If only we all had Fernando Botero’s irrepressible artistic spirit and his equally tenacious work ethic. The Colombian painter and sculptor may be in his mid-80s, but he continues to produce at a steady clip – a source of much delight across the art world, given collectors’ voracious appetites for his work. His 1979 painting, The Musicians, was auctioned by Christie’s for a record US$2.03 million in 2007, while Sotheby’s 2011 Fernando Botero: A Celebration sale amassed a total of US$7.5 million.

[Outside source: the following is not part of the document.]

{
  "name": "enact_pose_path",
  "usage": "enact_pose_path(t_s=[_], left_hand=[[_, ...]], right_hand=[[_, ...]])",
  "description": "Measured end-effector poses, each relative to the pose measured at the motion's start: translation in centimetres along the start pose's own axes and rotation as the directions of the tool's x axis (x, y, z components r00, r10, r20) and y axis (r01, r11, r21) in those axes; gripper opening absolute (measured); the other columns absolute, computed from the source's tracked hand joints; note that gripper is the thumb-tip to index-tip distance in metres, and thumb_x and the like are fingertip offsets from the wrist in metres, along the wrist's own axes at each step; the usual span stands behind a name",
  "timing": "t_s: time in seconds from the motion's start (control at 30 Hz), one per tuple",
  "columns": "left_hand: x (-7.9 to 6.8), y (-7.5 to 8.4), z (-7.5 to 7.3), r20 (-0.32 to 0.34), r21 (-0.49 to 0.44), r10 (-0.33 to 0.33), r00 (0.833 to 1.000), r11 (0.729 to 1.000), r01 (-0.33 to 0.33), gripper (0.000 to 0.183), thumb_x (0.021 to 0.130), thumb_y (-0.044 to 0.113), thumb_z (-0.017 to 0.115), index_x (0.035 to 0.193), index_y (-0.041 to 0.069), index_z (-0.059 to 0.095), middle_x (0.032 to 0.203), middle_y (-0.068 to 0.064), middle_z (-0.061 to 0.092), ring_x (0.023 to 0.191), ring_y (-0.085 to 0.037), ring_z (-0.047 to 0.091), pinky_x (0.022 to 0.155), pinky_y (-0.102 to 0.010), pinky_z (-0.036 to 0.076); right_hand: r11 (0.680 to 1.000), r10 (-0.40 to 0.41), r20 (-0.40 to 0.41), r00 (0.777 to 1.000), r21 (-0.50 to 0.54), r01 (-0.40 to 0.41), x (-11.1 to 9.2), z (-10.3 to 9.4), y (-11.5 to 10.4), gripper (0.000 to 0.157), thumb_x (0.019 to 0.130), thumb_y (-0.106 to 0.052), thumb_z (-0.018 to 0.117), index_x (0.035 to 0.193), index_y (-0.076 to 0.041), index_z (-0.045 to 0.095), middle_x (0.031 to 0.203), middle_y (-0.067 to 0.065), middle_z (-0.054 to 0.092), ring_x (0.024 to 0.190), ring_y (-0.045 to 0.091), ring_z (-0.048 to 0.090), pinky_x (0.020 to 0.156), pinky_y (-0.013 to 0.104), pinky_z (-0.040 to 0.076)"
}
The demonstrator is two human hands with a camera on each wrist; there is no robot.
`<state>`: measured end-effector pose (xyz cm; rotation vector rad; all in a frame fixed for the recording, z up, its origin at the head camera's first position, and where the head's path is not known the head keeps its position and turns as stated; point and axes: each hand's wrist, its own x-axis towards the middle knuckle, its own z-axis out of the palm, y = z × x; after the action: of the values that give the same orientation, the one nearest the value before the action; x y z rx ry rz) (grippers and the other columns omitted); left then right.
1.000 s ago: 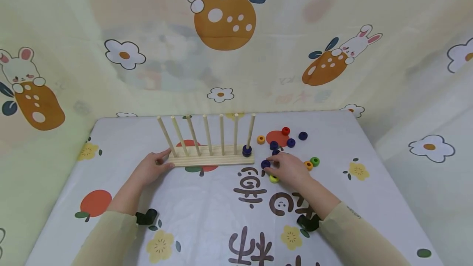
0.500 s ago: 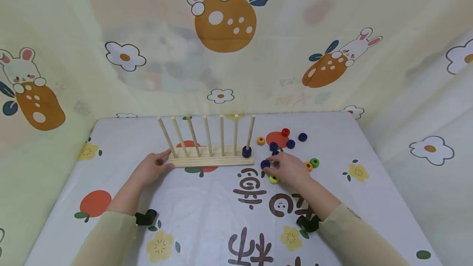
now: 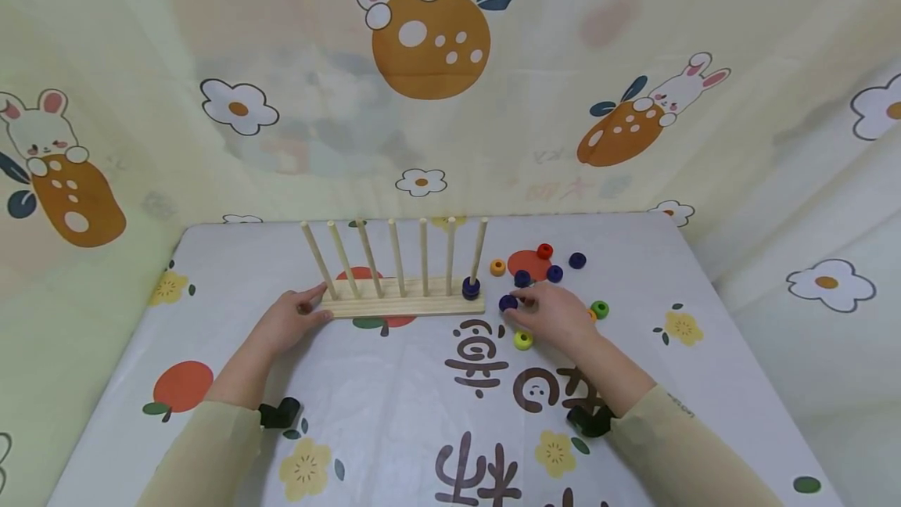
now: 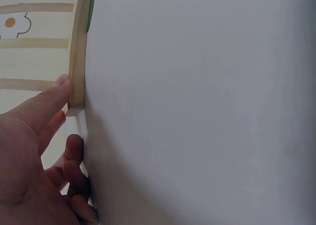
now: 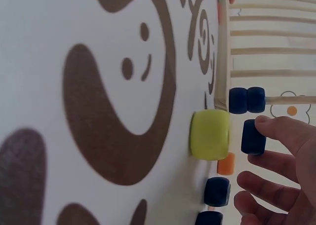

Even leaving the numbers aside, Botero remains a remarkable tour de force in both the art industry and wider mainstream culture. His distinctive artistic style, which features characters with round, voluptuous shapes, means that the viewer not only sees a painting or sculpture with their eyes but registers the work on a deep-rooted, instinctual level in the way it inhabits its environment.
So what qualities, then, are embedded in his art that make these creations so relatable and universally appealing, yet intriguing enough to capture our attention time and time again? It is, as he explains, a matter of language – one that speaks volumes in every way.
TRUE TO FORM
Born in 1932 in the Colombian city of Medellin, Botero experimented with drawing and painting as a child and, despite being enrolled in a training school for aspiring bullfighters by his uncle, displayed far more interest in making watercolours of the bulls than putting them to the sword. Ever the precocious youth, by the age of 16, his first illustrations had been published in one of the city’s major newspapers, followed by his first solo exhibition three years later in Bogota.
After winning second prize in Bogota’s Salon Nacional de Artistas, he travelled to Europe with a group of fellow artists, spending a year in Madrid copying the Prado’s Old Masters, before moving to Paris and Florence, where he studied the Masters of the Italian Renaissance. However, it wasn’t until 1956 that Botero famously experienced his eureka moment while he was living in Mexico City, when he drew a mandolin with an exceptionally small sound hole. It was an awakening that ignited his awareness of exaggerated, almost balloon-like proportions, shaping his artistic aesthetic into the signature style that Botero is celebrated for today.
“It was absolutely pivotal,” he says, when asked about the significance of the moment, in relation to the evolution of his career. “As an artist, I have always been intensely drawn to volume, to celebrate existence, to accentuate the voluptuousness and exuberance that lie in nature by exaggerating the volume present in all forms.”
“So, when I drew that small hole in the mandolin and observed how the volume immediately expanded and became monumental by the introduction of this small disproportion in the form, I was only doing what I was always meant to do: to discover my style.”
Through his gaze and in his hands, Botero leads us into a world where beings and objects – matadors, ballerinas, cats, saints, violins and watermelons – swell with the fullness of life, acquiring a reassuring plumpness. Distorted they may be, but his figures never seem monstrous or kitschy; there is something enormously relatable and gloriously real about them.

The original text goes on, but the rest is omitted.